THE extraordinary ban imposed by Nauru on the ABC covering the Pacific Islands Forum – or visiting that country at all – has laid bare the raw and fractious fault lines in the Australian media.
Journalists and commercial organisations are split over how to respond, between those who believe there should be solidarity with the ABC, and those maintaining that what happens to the ABC is its problem alone.
News Corp is not unhappy to see the ABC, its perennial target, disadvantaged and intends to extract benefit for itself from the situation.
The federal parliamentary press gallery committee – which mostly looks after routine matters affecting its members – has taken a defiant stand, which has been endorsed by Fairfax.

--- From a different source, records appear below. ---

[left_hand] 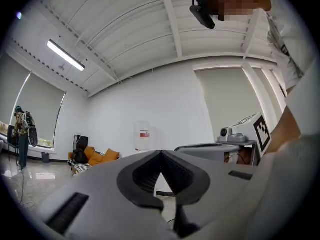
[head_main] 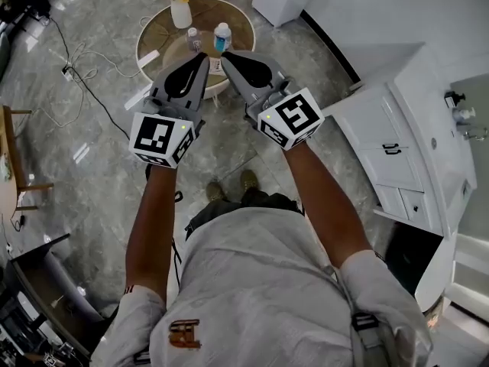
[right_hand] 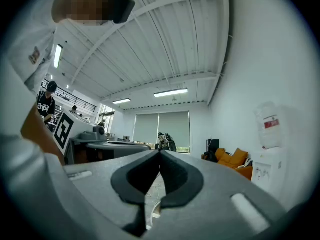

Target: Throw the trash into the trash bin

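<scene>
I stand over a round wooden table [head_main: 237,14] on the marble floor. On it are a clear bottle with a blue label [head_main: 222,37], a smaller bottle [head_main: 194,39] and a white vase of yellow flowers [head_main: 180,8]. Both grippers are held out level, side by side, above the table's near edge. The left gripper [head_main: 203,55] is shut with nothing between its jaws, and its tips meet [left_hand: 161,152] against the far wall. The right gripper [head_main: 226,54] is also shut and empty, its tips touching [right_hand: 160,151]. No trash bin can be made out in any view.
White cabinets [head_main: 397,136] line the right side. Cables [head_main: 84,75] trail across the floor at left, beside a wooden piece of furniture [head_main: 11,159]. Across the room are a water dispenser [left_hand: 143,136] and an orange sofa [right_hand: 235,159]. People stand at the far left [right_hand: 46,104].
</scene>
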The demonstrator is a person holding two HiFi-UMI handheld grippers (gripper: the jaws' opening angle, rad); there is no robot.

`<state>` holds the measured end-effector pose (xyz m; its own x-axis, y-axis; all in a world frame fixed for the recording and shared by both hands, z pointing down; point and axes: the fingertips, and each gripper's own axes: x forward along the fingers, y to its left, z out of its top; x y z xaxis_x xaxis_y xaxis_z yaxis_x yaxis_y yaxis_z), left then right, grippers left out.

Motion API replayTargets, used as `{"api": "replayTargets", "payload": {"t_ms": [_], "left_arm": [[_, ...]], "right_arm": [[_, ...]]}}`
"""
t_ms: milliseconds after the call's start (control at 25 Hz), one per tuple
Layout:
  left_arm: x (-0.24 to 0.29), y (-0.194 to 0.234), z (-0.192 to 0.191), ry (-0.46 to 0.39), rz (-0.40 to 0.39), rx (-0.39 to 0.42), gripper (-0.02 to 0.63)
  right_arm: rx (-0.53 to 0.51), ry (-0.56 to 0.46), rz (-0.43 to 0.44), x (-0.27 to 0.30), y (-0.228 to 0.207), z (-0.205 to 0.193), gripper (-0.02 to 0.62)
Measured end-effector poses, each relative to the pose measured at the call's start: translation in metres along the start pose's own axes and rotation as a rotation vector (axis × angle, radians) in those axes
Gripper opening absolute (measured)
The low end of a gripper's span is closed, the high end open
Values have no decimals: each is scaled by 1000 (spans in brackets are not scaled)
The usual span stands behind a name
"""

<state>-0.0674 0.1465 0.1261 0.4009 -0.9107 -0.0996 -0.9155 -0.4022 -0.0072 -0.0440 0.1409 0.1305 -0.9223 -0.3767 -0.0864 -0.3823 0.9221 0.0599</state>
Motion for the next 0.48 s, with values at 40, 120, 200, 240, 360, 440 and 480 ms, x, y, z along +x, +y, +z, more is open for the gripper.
{"api": "replayTargets", "payload": {"t_ms": [40,120,200,240,360,440,480], "left_arm": [[-1,1,-1,0,-3,-1,-2],[-2,4,-3,1,-9,-2,-2],[-4,9,-7,4,-13,-4,-2],[-5,11,-9,5,-15,-3,-2],[-10,19,-16,8,-19,-2,-2],[-12,25,-20,11,-24,2,-2],[-13,28,-21,12,-28,5,-2]], "right_arm": [[0,1,-3,1,1,-1,1],[-2,7,-10,5,3,-4,0],[-1,12,-17,8,5,-7,1],[0,14,-20,10,6,-8,2],[-2,22,-30,17,10,-13,2],[-11,32,-38,22,11,-17,2],[-14,38,-43,24,10,-19,2]]}}
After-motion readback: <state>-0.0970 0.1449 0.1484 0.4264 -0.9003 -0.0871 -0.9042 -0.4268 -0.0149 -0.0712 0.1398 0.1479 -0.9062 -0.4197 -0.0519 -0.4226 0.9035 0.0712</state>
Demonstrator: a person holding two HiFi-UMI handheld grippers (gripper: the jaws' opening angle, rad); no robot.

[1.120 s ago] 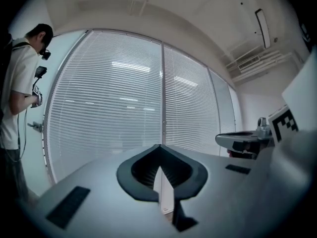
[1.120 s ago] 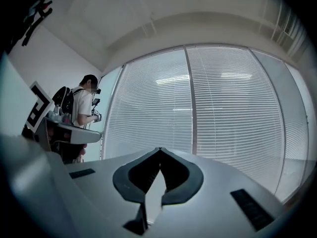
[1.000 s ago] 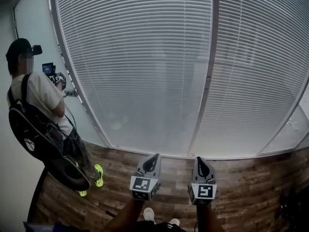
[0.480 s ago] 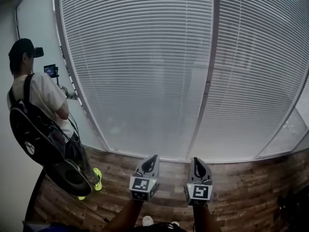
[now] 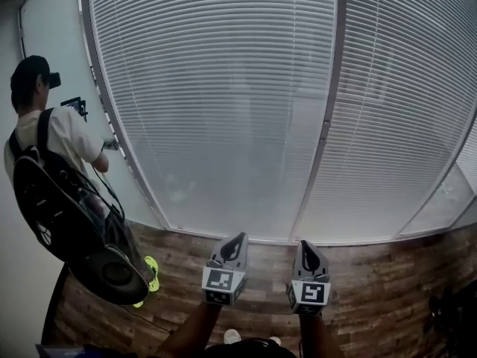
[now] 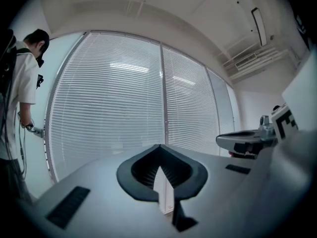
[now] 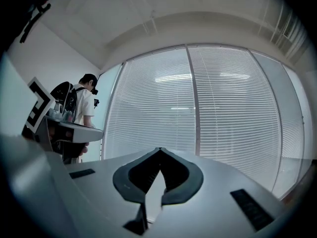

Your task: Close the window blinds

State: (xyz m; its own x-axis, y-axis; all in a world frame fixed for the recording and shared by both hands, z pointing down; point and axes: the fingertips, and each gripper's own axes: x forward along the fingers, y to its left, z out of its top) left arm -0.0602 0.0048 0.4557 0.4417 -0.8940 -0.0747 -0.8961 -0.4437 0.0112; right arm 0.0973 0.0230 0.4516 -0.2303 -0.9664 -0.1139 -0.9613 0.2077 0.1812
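Note:
White slatted blinds (image 5: 223, 110) cover the whole window wall, split by a grey mullion (image 5: 328, 118); they show too in the left gripper view (image 6: 109, 108) and the right gripper view (image 7: 228, 108). My left gripper (image 5: 240, 239) and right gripper (image 5: 307, 245) hover side by side over the floor, short of the window. Both point at the blinds and are shut with nothing between the jaws. In the gripper views the tips of the left gripper (image 6: 159, 146) and the right gripper (image 7: 159, 149) meet.
A person (image 5: 59, 177) with a black backpack stands at the left by the window edge, hand on the frame. Wood-pattern floor (image 5: 387, 282) runs along the sill. A white wall (image 5: 45, 28) closes the left side.
The person at the left has turned further toward the window. Both grippers shifted slightly right in the head view, still shut.

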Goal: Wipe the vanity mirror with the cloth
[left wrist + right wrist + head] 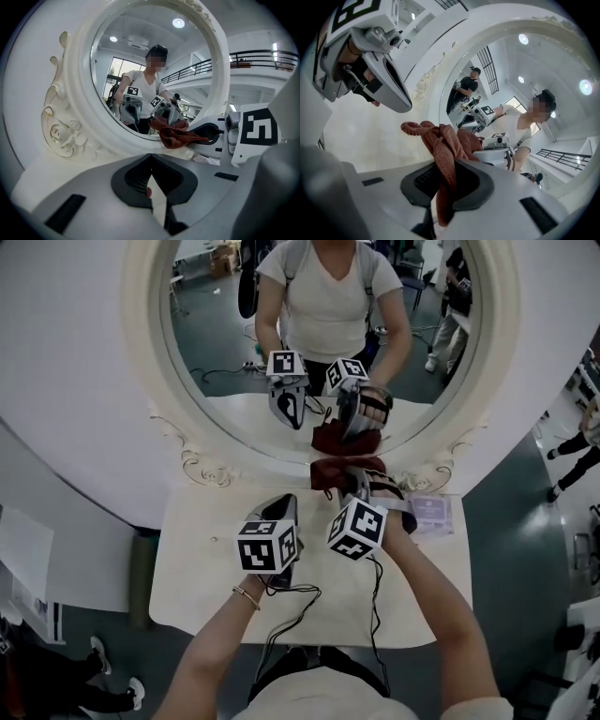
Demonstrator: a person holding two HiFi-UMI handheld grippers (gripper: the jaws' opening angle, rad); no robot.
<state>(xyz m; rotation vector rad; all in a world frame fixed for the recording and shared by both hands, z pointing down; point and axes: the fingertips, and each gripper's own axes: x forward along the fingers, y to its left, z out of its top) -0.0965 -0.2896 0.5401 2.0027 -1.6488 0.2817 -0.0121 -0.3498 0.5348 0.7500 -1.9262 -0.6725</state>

The media contingent that was to cover Malcolm Turnbull’s trip had been restricted to a “pool” of three (because that’s all the PM’s plane had room for, although Nauru is confining the number of media).
The gallery had nominated an ABC cameraman, and a reporter and photographer supplied by the news agency AAP. Footage, reports and pictures would be shared with other outlets.
After the Nauru ban – which Tony Walker has suggested is likely driven more by the ABC’s coverage of corruption allegations than its stories about asylum seekers – the gallery committee decided that if the ABC couldn’t go, the pool would be disbanded.
It said in a statement issued on Wednesday by its president David Crowe, chief political correspondent of the Sydney Morning Herald and The Age, that if the ABC was banned, no one should go.